Governance and the human in the loop

As speakers cautioned, AI in arbitration raises profound governance and ethical questions. If large-language models predict outcomes or draft awards, to what extent should human arbitrators remain ‘in the loop’? How transparent must the technology’s reasoning be? And how can the process avoid an ‘AI arms race’, in which parties deploy competing predictive tools to influence settlement dynamics?

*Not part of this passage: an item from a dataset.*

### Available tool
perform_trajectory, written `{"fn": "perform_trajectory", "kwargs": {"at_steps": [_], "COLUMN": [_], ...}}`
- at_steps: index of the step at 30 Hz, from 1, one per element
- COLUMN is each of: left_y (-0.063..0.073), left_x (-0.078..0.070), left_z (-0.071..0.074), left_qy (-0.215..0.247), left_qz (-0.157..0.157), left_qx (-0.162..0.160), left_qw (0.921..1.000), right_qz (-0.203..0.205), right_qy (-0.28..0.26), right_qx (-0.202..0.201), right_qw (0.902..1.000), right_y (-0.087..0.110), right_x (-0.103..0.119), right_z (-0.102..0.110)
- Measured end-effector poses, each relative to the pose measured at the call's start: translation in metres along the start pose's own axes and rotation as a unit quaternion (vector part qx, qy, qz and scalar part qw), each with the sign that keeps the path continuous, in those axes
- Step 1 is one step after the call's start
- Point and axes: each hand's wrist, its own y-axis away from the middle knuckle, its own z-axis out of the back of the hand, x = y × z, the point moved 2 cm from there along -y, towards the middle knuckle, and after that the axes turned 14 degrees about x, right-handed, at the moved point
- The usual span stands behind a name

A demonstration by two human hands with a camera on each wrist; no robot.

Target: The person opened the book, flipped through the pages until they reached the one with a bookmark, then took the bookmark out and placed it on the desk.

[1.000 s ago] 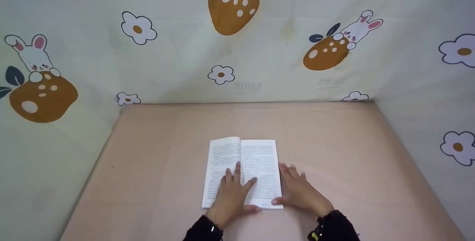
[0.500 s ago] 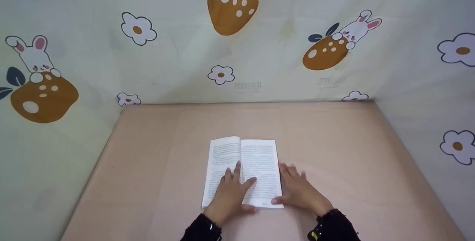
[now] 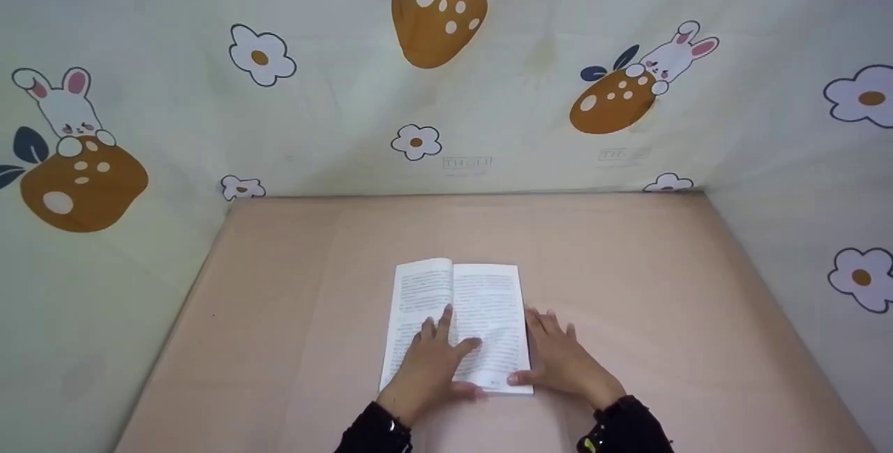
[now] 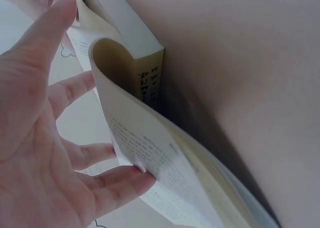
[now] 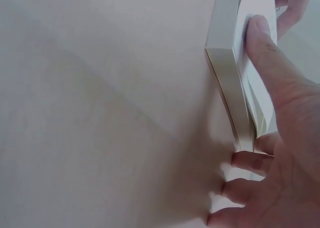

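An open book (image 3: pixel 486 299) with printed pages lies on the table. My left hand (image 3: pixel 425 362) rests across its left page and middle, fingers spread. In the left wrist view the book's left page (image 4: pixel 140 133) bows up in a curve near the spine, and fingertips (image 4: pixel 146 182) touch the paper. At the lower right corner my right hand (image 3: pixel 568 362) holds the book's edge, thumb on top of the page. In the right wrist view, the thumb (image 5: pixel 260 31) presses the page while the fingers lie along the page block's side (image 5: pixel 230 83). Part of the left page is hidden under the left hand.
The table has a plain pinkish-beige cover (image 3: pixel 279 299). Pale cloth walls with printed rabbits, brown fruit and flowers (image 3: pixel 416 142) stand behind it and at both sides. Dark sleeves (image 3: pixel 377 428) cover the wrists.
The left hand has slid slightly toward the lower left on the pages, and its index finger sits a little lower. The right hand and the book stay almost unchanged.
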Motion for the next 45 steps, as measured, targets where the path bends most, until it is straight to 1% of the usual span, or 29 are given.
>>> {"fn": "perform_trajectory", "kwargs": {"at_steps": [5,10,14,18,21,24,27,32,35,38,41,45], "left_y": [0.000,0.003,0.004,0.006,0.008,0.009,0.011,0.013,0.014,0.013,0.012,0.012], "left_x": [0.004,0.007,0.010,0.014,0.015,0.014,0.009,-0.001,-0.007,-0.009,-0.007,-0.003], "left_z": [0.003,0.003,0.004,0.005,0.006,0.006,0.004,0.000,0.000,-0.001,0.000,0.001], "left_qy": [0.022,0.057,0.093,0.114,0.111,0.112,0.109,0.089,0.079,0.077,0.092,0.135], "left_qz": [-0.007,-0.006,-0.005,-0.016,-0.022,-0.018,-0.007,0.007,0.014,0.031,0.058,0.103], "left_qx": [0.001,0.026,0.037,0.029,0.016,0.009,0.001,-0.029,-0.032,-0.034,-0.056,-0.089], "left_qw": [0.9997,0.9980,0.9949,0.9929,0.9934,0.9936,0.9940,0.9956,0.9963,0.9960,0.9925,0.9814], "right_qz": [0.018,0.021,0.019,0.017,0.018,0.020,0.021,0.025,0.020,0.015,0.015,0.021], "right_qy": [-0.002,-0.013,-0.013,-0.009,-0.010,-0.006,-0.001,-0.003,-0.006,-0.011,-0.015,-0.020], "right_qx": [0.004,0.024,0.026,0.032,0.035,0.030,0.029,0.028,0.032,0.037,0.038,0.038], "right_qw": [0.9998,0.9994,0.9994,0.9993,0.9992,0.9993,0.9994,0.9993,0.9992,0.9991,0.9990,0.9989], "right_y": [0.003,0.004,0.004,0.004,0.005,0.005,0.005,0.005,0.005,0.005,0.005,0.004], "right_x": [-0.001,-0.002,-0.002,-0.002,-0.001,-0.001,-0.001,-0.001,-0.002,-0.003,-0.003,-0.003], "right_z": [0.003,0.003,0.003,0.003,0.004,0.005,0.005,0.006,0.005,0.005,0.004,0.005]}}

Arbitration’s flexibility again offers an advantage. Tribunals can craft bespoke procedural orders governing AI use, for example limiting inspection of proprietary systems to independent expert under secure conditions (as envisaged in JAMS Rule 16(1)(b)). In doing so, arbitrators can ensure that innovation proceeds within an ethical, balanced, and controllable framework.

Conclusion

The next phase of AI in arbitration will be defined less by technology than by trust. As arbitral institutions experiment with blockchain authentication and AI-driven drafting tools, transparency, accountability, and human oversight must stay at the core. Arbitration’s ability to evolve while preserving procedural integrity, positions it to shape global standards for AI justice.

For practitioners and stakeholders alike, the message is clear: understanding AI’s implication is no longer optional. Whether advising on algorithmic contracts, sitting as arbitrators in AI-related disputes, or deploying AI to streamline proceedings, professionals must adapt swiftly. The fusion of human judgment and machine intelligence will redefine arbitral decision-making.